**Exercise directions**
What you return should match the material below line for line, except that no image appears in it.

Source material Start Marker

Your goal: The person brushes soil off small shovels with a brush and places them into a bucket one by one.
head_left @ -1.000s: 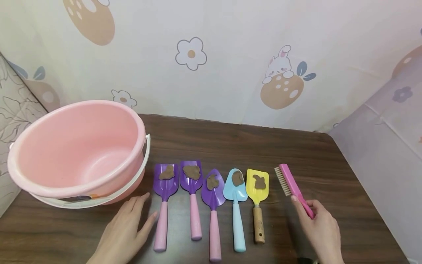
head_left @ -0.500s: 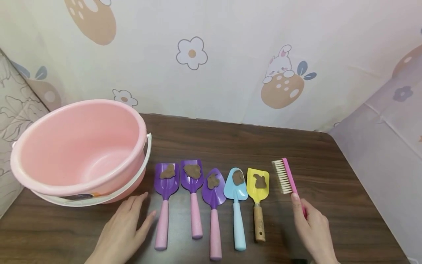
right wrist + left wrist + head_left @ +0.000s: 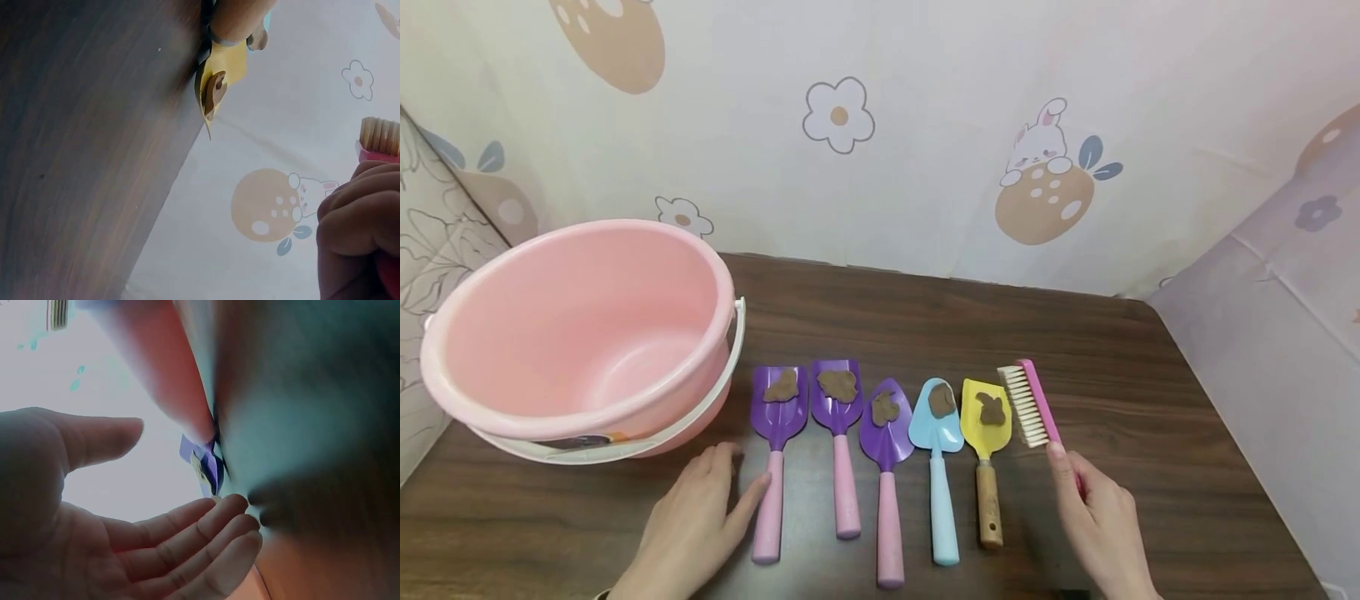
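Observation:
My right hand grips a pink brush by its handle, its pale bristles facing left beside a yellow shovel with a wooden handle. In the right wrist view the curled fingers wrap that handle. My left hand lies low on the table with fingers extended, empty, its thumb right at the pink handle of the leftmost purple shovel. Two more purple shovels stand in the row, one square-tipped and one pointed, then a light blue one. Each blade bears a brown lump.
A big pink bucket with a white handle occupies the left side, just beyond my left hand. The dark wood table ends at a patterned wall covering behind and to the right.
The brush has turned so its bristles show more and has moved left, close to the yellow shovel. My left hand has shifted slightly right, its thumb now at the first shovel's handle.

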Demonstrator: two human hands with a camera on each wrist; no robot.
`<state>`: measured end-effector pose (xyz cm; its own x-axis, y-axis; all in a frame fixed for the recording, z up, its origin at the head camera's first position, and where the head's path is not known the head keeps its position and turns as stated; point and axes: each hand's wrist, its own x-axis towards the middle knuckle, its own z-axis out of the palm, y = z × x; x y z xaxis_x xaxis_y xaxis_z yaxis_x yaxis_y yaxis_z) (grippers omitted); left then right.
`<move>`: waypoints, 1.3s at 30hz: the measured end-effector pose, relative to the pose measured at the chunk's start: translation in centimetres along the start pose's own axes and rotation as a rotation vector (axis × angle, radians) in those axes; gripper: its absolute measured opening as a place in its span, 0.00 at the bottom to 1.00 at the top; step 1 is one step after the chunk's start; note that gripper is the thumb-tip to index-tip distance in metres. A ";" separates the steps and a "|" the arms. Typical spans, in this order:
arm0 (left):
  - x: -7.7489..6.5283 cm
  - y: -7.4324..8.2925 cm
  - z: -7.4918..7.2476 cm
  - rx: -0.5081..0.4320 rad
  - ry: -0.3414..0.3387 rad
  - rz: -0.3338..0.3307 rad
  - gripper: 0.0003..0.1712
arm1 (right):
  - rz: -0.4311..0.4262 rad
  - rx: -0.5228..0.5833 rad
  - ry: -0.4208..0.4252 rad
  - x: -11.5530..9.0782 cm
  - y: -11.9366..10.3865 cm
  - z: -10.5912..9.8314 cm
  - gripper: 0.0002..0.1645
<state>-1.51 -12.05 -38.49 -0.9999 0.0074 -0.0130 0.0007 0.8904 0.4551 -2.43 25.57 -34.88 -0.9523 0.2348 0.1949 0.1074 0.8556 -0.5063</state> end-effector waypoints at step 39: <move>1.9 1.4 0.3 0.002 -0.196 -0.069 0.16 | -0.125 -0.013 -0.026 -1.0 -0.6 0.7 0.25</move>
<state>-3.45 -10.66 -38.19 -0.9755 0.0351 -0.2171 -0.0670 0.8928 0.4454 -1.75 24.56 -35.35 -0.9657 0.1141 0.2333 -0.0089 0.8834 -0.4686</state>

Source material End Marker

**Solution to this problem**
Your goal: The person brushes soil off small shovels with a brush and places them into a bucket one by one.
head_left @ -1.000s: 
head_left @ -0.500s: 
right wrist + left wrist + head_left @ +0.000s: 
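Observation:
My right hand grips a pink brush by its handle, its pale bristles facing left beside a yellow shovel with a wooden handle. In the right wrist view the curled fingers wrap that handle. My left hand lies low on the table with fingers extended, empty, its thumb right at the pink handle of the leftmost purple shovel. Two more purple shovels stand in the row, one square-tipped and one pointed, then a light blue one. Each blade bears a brown lump.
A big pink bucket with a white handle occupies the left side, just beyond my left hand. The dark wood table ends at a patterned wall covering behind and to the right.
The brush has turned so its bristles show more and has moved left, close to the yellow shovel. My left hand has shifted slightly right, its thumb now at the first shovel's handle.
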
Demonstrator: two human hands with a camera on each wrist; no robot.
`<state>`: measured end-effector pose (xyz cm; its own x-axis, y-axis; all in a frame fixed for the recording, z up, its origin at the head camera's first position, and where the head's path is not known the head keeps its position and turns as stated; point and axes: each hand's wrist, its own x-axis towards the middle knuckle, its own z-axis out of the palm, y = z × x; x y z xaxis_x xaxis_y xaxis_z yaxis_x yaxis_y yaxis_z) (grippers omitted); left then right.
`<move>`: waypoints, 1.3s at 30hz: the measured end-effector pose, relative to the pose measured at the chunk's start: translation in centimetres along the start pose's own axes and rotation as a rotation vector (axis × angle, radians) in those axes; gripper: its absolute measured opening as a place in its span, 0.00 at the bottom to 1.00 at the top; step 1 is one step after the chunk's start; note that gripper is the thumb-tip to index-tip distance in metres. A ";" separates the steps and a "|" the arms. Typical spans, in this order:
arm0 (left):
  - x: -7.7489..6.5283 cm
  - y: -7.4324..8.2925 cm
  - z: -7.4918..7.2476 cm
  - rx: -0.5081..0.4320 rad
  - ry: -0.3414..0.3387 rad
  - rz: -0.3338..0.3307 rad
  - gripper: 0.0003..0.1712
arm1 (right):
  - rz: -0.4311..0.4262 rad
  - rx: -0.5228..0.5833 rad
  - ry: -0.4208..0.4252 rad
  - x: -11.5530..9.0782 cm
  - y: -11.9366..10.3865 cm
  - z: -10.5912..9.8314 cm
  - gripper: 0.0002..0.1645
<state>-1.51 -12.05 -38.49 -0.9999 0.0074 -0.0130 0.0007 0.8904 0.4551 -2.43 25.57 -34.88 -0.9523 0.2348 0.1949 0.1074 0.8556 -0.5063</state> end-effector waypoints at step 39: <move>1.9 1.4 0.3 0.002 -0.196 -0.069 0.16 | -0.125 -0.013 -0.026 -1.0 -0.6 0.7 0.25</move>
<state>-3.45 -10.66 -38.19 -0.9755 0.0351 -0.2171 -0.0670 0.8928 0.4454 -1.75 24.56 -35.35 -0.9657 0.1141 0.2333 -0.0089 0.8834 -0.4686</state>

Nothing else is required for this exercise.